Persistence of Viral RNA in Lymph Nodes in ART-suppressed SIV/SHIV-Infected Rhesus Macaques
Cadena et al., Nature Communications. 2021.
https://doi.org/10.1038/s41467-021-21724-0
The long-lived viral reservoir is a key obstacle to curing HIV/AIDS, yet the features of that reservoir during antiretroviral therapy (ART) remain poorly understood. Researchers undertook a comprehensive analysis of the SIV/SHIV reservoir in multiple lymphoid and non-lymphoid tissues from SIV/SHIV-infected rhesus macaques suppressed with ART for one year. Their findings support a model in which the tissue viral reservoir is rapidly and broadly seeded early during acute infection. Viral RNA persists lymphoid tissues despite a long period of suppressive ART. Therefore, viral latency does not appear to be universally transcriptionally silent; the reservoir may include a spectrum of latency depths. Supported by ORIP (R01OD024917) and NIAID.
Polyfunctional Tier 2–Neutralizing Antibodies Cloned Following HIV-1 Env Macaque Immunization Mirror Native Antibodies in a Human Donor
Spencer et al., Journal of Immunology. 2021.

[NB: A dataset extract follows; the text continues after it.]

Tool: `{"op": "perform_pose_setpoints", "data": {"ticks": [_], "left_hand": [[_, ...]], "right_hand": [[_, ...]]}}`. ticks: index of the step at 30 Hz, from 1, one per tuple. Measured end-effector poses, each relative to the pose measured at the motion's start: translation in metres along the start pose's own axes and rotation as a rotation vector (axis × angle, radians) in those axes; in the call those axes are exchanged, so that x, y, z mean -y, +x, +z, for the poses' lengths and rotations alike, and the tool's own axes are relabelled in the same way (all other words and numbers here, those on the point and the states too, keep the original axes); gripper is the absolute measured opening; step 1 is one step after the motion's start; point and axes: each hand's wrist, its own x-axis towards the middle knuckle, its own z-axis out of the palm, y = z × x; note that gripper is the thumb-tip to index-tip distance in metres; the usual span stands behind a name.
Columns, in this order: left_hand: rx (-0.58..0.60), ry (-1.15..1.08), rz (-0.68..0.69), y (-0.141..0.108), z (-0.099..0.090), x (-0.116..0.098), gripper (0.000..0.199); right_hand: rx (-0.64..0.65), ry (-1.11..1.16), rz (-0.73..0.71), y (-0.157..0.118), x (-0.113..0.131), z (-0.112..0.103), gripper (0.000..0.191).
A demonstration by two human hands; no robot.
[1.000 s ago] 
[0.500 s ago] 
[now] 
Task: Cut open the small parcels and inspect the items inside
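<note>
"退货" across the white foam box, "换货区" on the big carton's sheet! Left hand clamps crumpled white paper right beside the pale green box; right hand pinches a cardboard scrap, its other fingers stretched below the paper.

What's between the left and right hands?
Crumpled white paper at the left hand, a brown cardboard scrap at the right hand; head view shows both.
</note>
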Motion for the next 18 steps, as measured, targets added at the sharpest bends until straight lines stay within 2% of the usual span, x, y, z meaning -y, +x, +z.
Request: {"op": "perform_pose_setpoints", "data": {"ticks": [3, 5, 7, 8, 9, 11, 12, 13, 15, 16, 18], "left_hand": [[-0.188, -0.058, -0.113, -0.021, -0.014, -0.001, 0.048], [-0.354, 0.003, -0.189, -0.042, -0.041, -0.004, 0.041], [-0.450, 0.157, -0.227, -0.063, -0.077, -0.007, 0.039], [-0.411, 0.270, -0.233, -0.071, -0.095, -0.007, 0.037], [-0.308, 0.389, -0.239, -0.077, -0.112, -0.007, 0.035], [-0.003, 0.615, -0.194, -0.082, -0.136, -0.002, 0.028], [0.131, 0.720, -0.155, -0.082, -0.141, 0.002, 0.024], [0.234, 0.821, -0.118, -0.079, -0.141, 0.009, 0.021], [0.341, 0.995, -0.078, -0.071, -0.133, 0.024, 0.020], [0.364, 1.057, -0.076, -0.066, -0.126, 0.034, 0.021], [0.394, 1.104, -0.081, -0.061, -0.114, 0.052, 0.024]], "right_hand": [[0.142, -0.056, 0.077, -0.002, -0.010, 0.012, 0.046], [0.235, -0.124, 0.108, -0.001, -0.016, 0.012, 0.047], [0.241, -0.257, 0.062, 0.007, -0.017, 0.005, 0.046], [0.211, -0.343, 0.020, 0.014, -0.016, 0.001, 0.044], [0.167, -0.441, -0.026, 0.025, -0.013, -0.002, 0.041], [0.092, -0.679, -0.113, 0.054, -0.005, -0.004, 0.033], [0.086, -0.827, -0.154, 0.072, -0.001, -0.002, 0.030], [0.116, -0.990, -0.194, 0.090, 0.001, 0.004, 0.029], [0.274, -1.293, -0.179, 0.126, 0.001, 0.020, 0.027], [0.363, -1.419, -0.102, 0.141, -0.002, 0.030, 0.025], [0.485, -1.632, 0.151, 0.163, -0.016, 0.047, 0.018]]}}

https://doi.org/10.4049/jimmunol.2001082
HIV vaccine efforts are limited by viral strain diversity and the shielding of neutralization epitopes on the viral envelope, yet isolation of broadly neutralizing antibodies from infected individuals suggests the potential for eliciting protective antibodies through vaccination. Researchers cloned 58 monoclonal antibodies (mAbs) from a rhesus monkey immunized with envelope glycoprotein immunogens from an HIV-1 clade C–infected volunteer. Twenty mAbs exhibited some neutralizing activity. Cloned mAbs targeting the V3 region and CD4 binding site were capable of tier 2 (i.e., moderate) neutralization. This study demonstrates partial recapitulation of the human donor’s humoral immune response through nonhuman primate vaccination. Supported by ORIP (P51OD011092) and NIAID.

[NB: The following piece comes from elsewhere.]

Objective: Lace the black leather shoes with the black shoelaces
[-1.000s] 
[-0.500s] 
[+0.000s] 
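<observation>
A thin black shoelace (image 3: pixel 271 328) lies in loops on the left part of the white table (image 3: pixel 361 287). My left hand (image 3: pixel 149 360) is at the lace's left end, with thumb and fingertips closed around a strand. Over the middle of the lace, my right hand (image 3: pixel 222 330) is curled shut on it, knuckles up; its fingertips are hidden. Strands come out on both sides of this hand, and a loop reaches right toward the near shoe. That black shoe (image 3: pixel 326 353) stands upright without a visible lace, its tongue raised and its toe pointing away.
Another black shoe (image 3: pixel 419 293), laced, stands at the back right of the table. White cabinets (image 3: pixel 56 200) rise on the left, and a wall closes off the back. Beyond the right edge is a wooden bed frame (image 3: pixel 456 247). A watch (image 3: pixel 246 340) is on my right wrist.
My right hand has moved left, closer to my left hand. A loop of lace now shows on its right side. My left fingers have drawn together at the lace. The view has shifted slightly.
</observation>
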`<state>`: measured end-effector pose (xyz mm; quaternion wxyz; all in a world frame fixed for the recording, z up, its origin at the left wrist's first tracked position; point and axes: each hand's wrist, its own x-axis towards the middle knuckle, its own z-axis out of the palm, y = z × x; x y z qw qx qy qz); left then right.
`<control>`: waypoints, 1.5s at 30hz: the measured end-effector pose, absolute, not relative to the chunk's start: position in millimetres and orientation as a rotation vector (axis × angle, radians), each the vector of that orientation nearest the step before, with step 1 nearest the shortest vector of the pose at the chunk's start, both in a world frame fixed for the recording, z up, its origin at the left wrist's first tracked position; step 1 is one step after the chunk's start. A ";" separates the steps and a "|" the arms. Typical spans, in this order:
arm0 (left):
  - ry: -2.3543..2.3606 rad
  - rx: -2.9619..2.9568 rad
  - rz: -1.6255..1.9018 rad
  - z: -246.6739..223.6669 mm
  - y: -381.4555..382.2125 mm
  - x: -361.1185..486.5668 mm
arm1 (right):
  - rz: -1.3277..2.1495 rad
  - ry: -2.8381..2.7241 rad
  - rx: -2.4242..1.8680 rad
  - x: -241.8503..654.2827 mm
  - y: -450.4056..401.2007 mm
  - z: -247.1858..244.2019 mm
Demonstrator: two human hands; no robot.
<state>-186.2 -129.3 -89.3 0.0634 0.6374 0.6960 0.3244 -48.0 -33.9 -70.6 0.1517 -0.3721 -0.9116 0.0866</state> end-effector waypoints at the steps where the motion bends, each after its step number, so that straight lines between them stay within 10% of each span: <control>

Modified Adenovirus Prime–Protein Boost Clade C HIV Vaccine Strategy Results in Reduced Viral DNA in Blood and Tissues Following Tier 2 SHIV Challenge
Malherbe et al., Frontiers in Immunology. 2021.
https://doi.org/10.3389/fimmu.2020.626464
Researchers conducted a comparative vaccine challenge study in rhesus macaques. One group of monkeys was vaccinated using co-immunization with DNA Gag and Env expression plasmids and trimeric Env gp140 glycoprotein. The other group was primed with two replicating simian adenovirus-vectored vaccines expressing Gag and boosted with trimeric Env gp140. Both strategies elicited antigen-specific humoral and cellular immune responses, but neither approach provided significant protection from viral acquisition upon repeated mucosal challenges with a heterologous Tier 2 SHIV. Nevertheless, both regimens significantly lowered cell-associated viral DNA in multiple tissues, thus potentially dampening the infection and providing clues for further vaccine development. Supported by ORIP (U42OD023038, P51OD011092) and NIAID.